The ‘extraordinary’ loophole that saw Russia threaten to brand UK as tax haven
Russia has come close to blacklisting the UK as a tax haven as concerns grow over Scotland’s booming offshore business.
The Kremlin’s Finance Ministry had announced that it would officially equate Britain with traditional “fiscal paradises” like Panama, the British Virgin Islands and the Caymans.
Such a humiliating move would have meant any Russian resident who sets up a UK company – such as highly controversial Scottish limited partnerships or SLPs – would face punitive tax rates.
However, this week Russian tax authorities gave Britain – as well as Switzerland and Austria – a last minute reprieve, excluding them from the final black list.
Even the preliminary inclusion on the list underlined the reputational damage being done to the UK by de-facto offshore companies.
“Removing the UK, Switzerland and Austria from the black list was a serious concession to the business community,”, Alexander Zakharov of Paragon Advice Group, a consultancy, told Russian media. “Because those countries were popular places for Russian owners to registered their offshores.”
It is not clear how many SLPs and other types of Scottish companies have been used as “phantom firms” by Russian and other eastern European investors.
Scotland, in particular, is widely advertised as a tax haven in Russian-language media with SLPs in particular referred to as “Scottish zero-per-cent offshore tax companies”.Recent adverts for Scottish and English firms in Ukraine, for example, have also offered to recruit nominal directors, front people from the Seychelles and other jurisdictions so the the real Russian or Ukrainian owners do not appear on documents.
Such firms were last summer named in a major independent investigation in to how $1bn was looted from banks in another former Soviet republic, Moldova.
Ever since Labour MSP Jackie Baillie has been calling for action on SLPs.
She said: “We need to act quickly to close these loop holes. It is extraordinary that Scotland is being described as a tax haven for these shady companies to set up here.
“We need to tighten the regulatory regime and the police need to investigate. It will be damaging for Scotland’s image in the world if we are seen as a tax haven for gangsters.”
SLPs, unlike their English equivalent, do not require financial reports to be filed. If they are formally owned by “members” in traditional tax havens and do no business in the UK, they really are tax free.
Such businesses have existed since before World War One but their number has more than doubled since 2009 as company formation businesses realised they could have a market, as tax avoidance instruments, in eastern Europe.
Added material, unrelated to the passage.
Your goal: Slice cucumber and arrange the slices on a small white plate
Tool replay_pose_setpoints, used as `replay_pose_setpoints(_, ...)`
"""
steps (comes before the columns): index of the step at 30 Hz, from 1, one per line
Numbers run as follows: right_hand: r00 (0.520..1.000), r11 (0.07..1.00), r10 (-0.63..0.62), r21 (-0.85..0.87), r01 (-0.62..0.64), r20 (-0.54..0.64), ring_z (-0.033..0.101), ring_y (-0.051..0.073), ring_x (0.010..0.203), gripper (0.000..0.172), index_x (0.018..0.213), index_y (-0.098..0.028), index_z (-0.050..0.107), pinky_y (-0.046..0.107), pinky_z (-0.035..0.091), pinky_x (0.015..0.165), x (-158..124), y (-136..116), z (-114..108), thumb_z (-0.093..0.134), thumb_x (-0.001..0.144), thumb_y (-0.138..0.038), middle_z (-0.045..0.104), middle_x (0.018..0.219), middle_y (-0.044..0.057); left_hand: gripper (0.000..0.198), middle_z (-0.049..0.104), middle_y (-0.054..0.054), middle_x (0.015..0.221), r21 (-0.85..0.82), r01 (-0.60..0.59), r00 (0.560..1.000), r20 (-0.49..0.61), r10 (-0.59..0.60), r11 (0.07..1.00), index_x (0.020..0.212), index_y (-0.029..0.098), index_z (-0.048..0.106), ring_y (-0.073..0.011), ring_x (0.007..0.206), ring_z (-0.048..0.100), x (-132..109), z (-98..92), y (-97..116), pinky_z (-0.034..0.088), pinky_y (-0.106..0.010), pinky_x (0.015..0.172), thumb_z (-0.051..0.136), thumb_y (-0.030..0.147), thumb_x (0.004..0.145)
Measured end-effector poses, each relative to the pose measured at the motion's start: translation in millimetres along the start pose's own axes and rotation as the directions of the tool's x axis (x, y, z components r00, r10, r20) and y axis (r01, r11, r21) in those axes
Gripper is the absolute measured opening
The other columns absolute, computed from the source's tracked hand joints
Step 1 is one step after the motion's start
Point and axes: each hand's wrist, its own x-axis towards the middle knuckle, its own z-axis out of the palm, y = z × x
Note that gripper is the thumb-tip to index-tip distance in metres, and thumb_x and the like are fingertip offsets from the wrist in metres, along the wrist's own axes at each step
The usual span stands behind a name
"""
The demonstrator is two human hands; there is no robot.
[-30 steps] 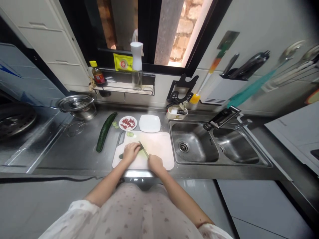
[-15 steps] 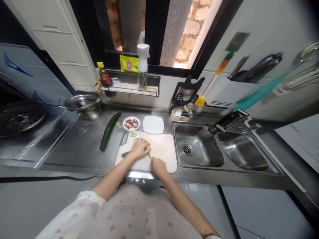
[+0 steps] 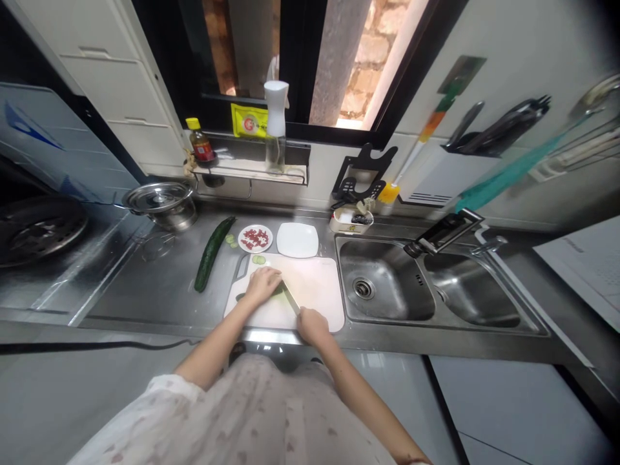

The Scottish Law Commission – and its sister organisation south of the border – has been calling for reform of partnership law, which is reserved, since 2003. Successive UK governments have failed to act.
Last week Scottish Justice Secretary Michael Matheson signalled that he wanted to see change.
He said: “I am very open to looking at whether there is a need to improve the legislation and, if necessary, to make representations to UK ministers.”
Scottish Greens spokesman Andy Wightman said: “The fact that the law in this area is reserved does nothing to prevent a vigorous effort to clean one of Scotland’s dirty little secrets.”
The European Union has ruffled feathers in the UK territories recently by blacklisting some as tax havens, including Bermuda.
Russia’s decision not to blacklist Switzerland came after the Swiss agreed to share information about Russians with bank accounts in the country. Russia lost some $60bn to capital flight in 2015.
President Vladimir Putin has been championing a process dubbed “de-offshore-isation” but analysts say his success in repatriating missing money has been patchy.